Fucking Joshua. I probably knew all along. He
did
pretend to shoplift Super 9, so he could sue. And he probably never paid Citronelle. Poor Meeshell Reesharrrd.

And now I'm the kind of woman who has one-night stands with high school boyfriends? No. So I abruptly escort Todd downstairs, the better to shove him out the doors and out of my life.

At the bottom of the stairs: Merrick. Dressed casual, expression cool. He looks good. And more than that, he looks like he knows what he's about. He looks like a man, not a grown-up boy. He looks like the man you wish were single, you wish were interested (and maybe you wish would dye his hair), but never is. I am abruptly aware that I've fucked up big-time.

“Morning,” he says.

“Merrick,” I say, my throat dry.

“You must be Joshua,” he says to Todd. “I'm Lou—Merrick.”

“Joshua?” Todd blinks. “No, I'm Todd.”

“Right, Todd.” Merrick nods politely, and I am going to be sick. “Sorry, I haven't had my coffee yet.”
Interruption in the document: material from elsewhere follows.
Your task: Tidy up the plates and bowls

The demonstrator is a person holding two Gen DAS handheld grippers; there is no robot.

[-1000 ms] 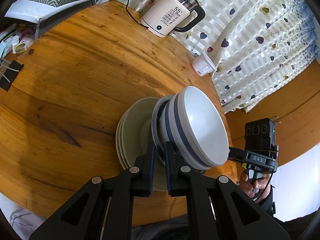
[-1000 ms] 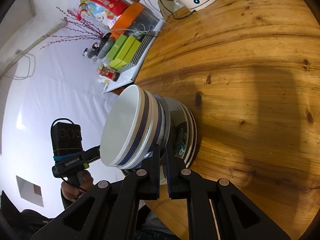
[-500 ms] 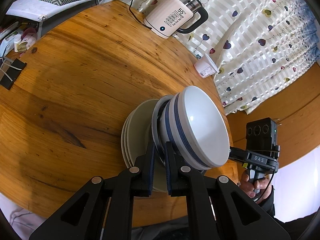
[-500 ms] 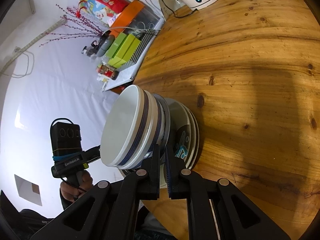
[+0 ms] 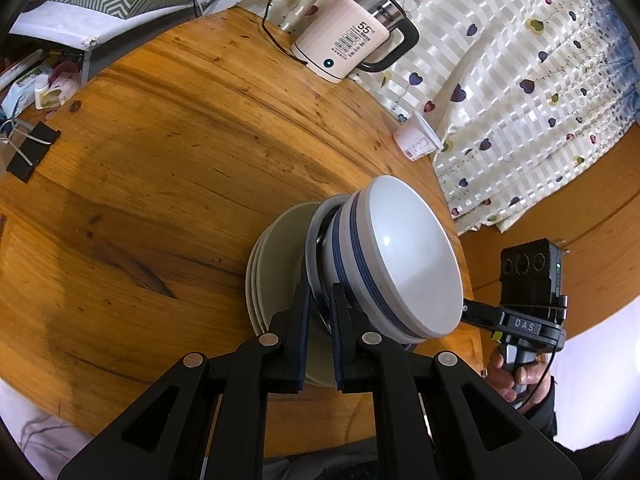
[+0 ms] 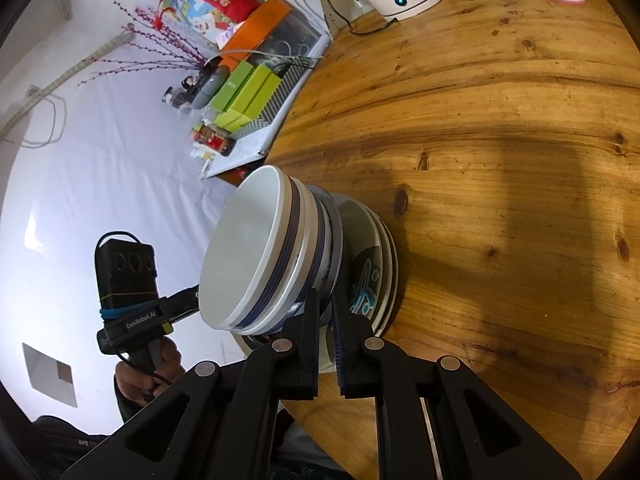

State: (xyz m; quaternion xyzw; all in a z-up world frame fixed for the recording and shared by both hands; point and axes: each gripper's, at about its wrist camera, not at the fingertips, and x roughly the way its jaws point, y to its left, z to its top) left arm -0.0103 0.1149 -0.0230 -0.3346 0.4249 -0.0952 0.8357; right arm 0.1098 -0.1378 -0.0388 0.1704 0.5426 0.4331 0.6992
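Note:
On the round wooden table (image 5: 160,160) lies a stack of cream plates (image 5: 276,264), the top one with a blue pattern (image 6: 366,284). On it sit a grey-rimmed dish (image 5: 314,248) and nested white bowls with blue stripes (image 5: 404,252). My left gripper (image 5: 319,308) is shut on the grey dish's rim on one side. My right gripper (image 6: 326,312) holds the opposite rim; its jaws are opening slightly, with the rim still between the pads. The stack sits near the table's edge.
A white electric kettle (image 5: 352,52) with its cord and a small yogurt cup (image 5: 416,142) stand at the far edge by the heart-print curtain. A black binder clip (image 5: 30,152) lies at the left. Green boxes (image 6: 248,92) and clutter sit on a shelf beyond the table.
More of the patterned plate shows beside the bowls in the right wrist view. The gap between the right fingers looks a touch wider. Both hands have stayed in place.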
“I know the feeling,” Todd says. “I can hardly walk without caffeine and I need to be on the ball. We're having the semi-annual shoe sale at Nordstrom's today. Good selection of men's—you ought to stop by.”
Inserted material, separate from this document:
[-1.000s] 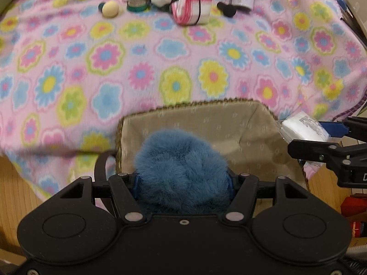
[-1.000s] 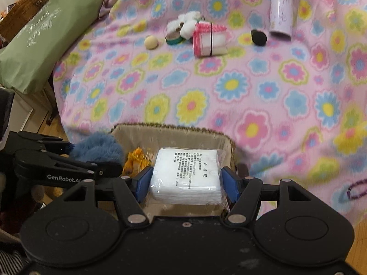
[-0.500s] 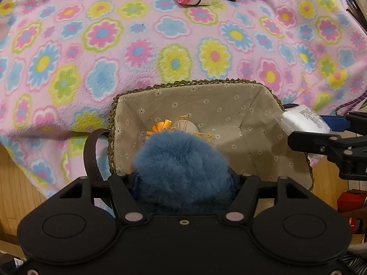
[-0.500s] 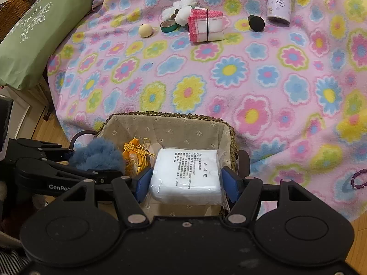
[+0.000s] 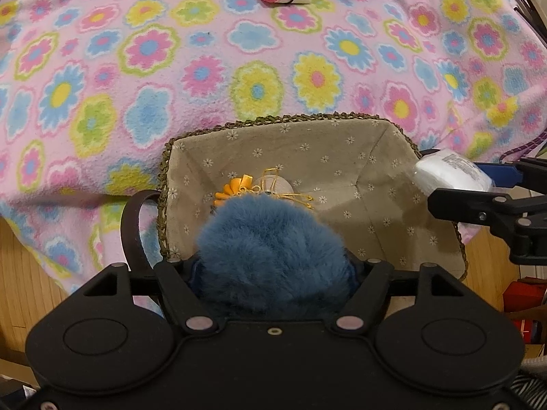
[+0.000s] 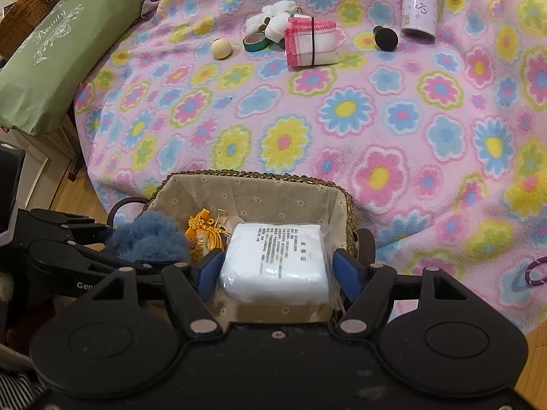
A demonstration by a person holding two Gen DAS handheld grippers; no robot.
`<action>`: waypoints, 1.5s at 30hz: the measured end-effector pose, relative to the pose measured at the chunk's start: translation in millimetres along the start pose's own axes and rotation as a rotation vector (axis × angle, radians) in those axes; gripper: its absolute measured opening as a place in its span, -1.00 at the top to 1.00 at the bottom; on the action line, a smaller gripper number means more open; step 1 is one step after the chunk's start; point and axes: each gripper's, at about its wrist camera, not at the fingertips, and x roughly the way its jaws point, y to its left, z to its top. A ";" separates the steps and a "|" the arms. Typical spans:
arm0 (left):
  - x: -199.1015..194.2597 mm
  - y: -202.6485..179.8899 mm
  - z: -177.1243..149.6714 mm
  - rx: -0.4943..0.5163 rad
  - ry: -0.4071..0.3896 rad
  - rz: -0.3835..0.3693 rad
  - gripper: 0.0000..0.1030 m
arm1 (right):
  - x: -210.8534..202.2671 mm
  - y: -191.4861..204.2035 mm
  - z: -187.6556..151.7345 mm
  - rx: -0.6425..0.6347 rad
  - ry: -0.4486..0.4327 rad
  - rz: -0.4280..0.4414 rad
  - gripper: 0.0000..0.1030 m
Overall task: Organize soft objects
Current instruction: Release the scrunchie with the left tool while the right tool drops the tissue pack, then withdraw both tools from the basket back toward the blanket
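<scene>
My left gripper is shut on a blue fluffy pompom and holds it over the near left part of a lined woven basket. My right gripper is shut on a white cotton pack in clear wrap and holds it over the basket's right side. An orange tasselled charm lies on the basket floor. The right gripper with the pack shows at the right edge of the left wrist view. The pompom shows in the right wrist view.
On the flowered pink blanket at the far side lie a pink-edged folded cloth bundle, white fluffy pieces, a tape roll, a beige ball, a black ball and a lilac canister. A green bag lies at left.
Both grippers have risen and tilted down over the basket, so its inside and the orange charm now show. Both still hold their objects.
</scene>
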 end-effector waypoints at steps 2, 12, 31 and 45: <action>-0.3 -0.3 -0.3 0.002 -0.001 -0.004 -0.31 | -0.1 -0.3 0.1 0.000 -0.002 0.001 -0.38; -5.0 -2.8 0.1 0.020 -0.026 -0.024 -0.54 | -0.5 -0.1 1.0 -0.002 -0.008 0.007 -0.40; -8.4 -1.2 1.2 0.013 -0.034 -0.018 -0.54 | -1.5 -2.3 1.3 0.004 -0.019 0.005 -0.41; -18.2 7.9 18.0 -0.001 -0.109 0.009 -0.54 | -0.8 -6.9 4.4 0.013 -0.048 0.002 -0.41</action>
He moves to kiss me, and I dodge.

“Have a nice sale,” I say.

“Nordstrom?” Merrick says. “The shoe department?”

“Yeah,” Todd says. “Nice meeting you.” And he's out the door.

Merrick turns to me—the words
the shoe department
echoing in the air.

“We knew each other in high school,” I say.

There's silence.

“We were in chemistry class together.”

Another pause.

I can't stand it. I can't stand always being clumsy and wrong and stupid, always being the butt of every joke. My humiliation turns to something like rage. “Okay. Alright,
goddammit.
He's the one who caught me shoplifting. Except I wasn't. And Joshua ripped me off for like three thousand dollars, and all he wanted from me was help with some scam, okay? And I got fired again. From the only job I was ever any good at. From the only job I ever liked. From the only thing I, I… Okay? Are you happy now?”

“Elle, I don't—”

“No! Shut up, Merrick!” I run upstairs and slam my door. Then I pretend I don't hear when Merrick knocks. Which, you know, is a great way to show how grown-up and good-natured I am. Then I finish the second coconut cake.

So that happened.

And tell me, what can I do? What am I supposed to do?
I'm in a downward spiral, circling the drain. I can't get out of my own head, I can't think of anything beyond what an utterly unrelenting failure I am. I can't think of anything but the rejection and humiliation and mistakes and stupidity.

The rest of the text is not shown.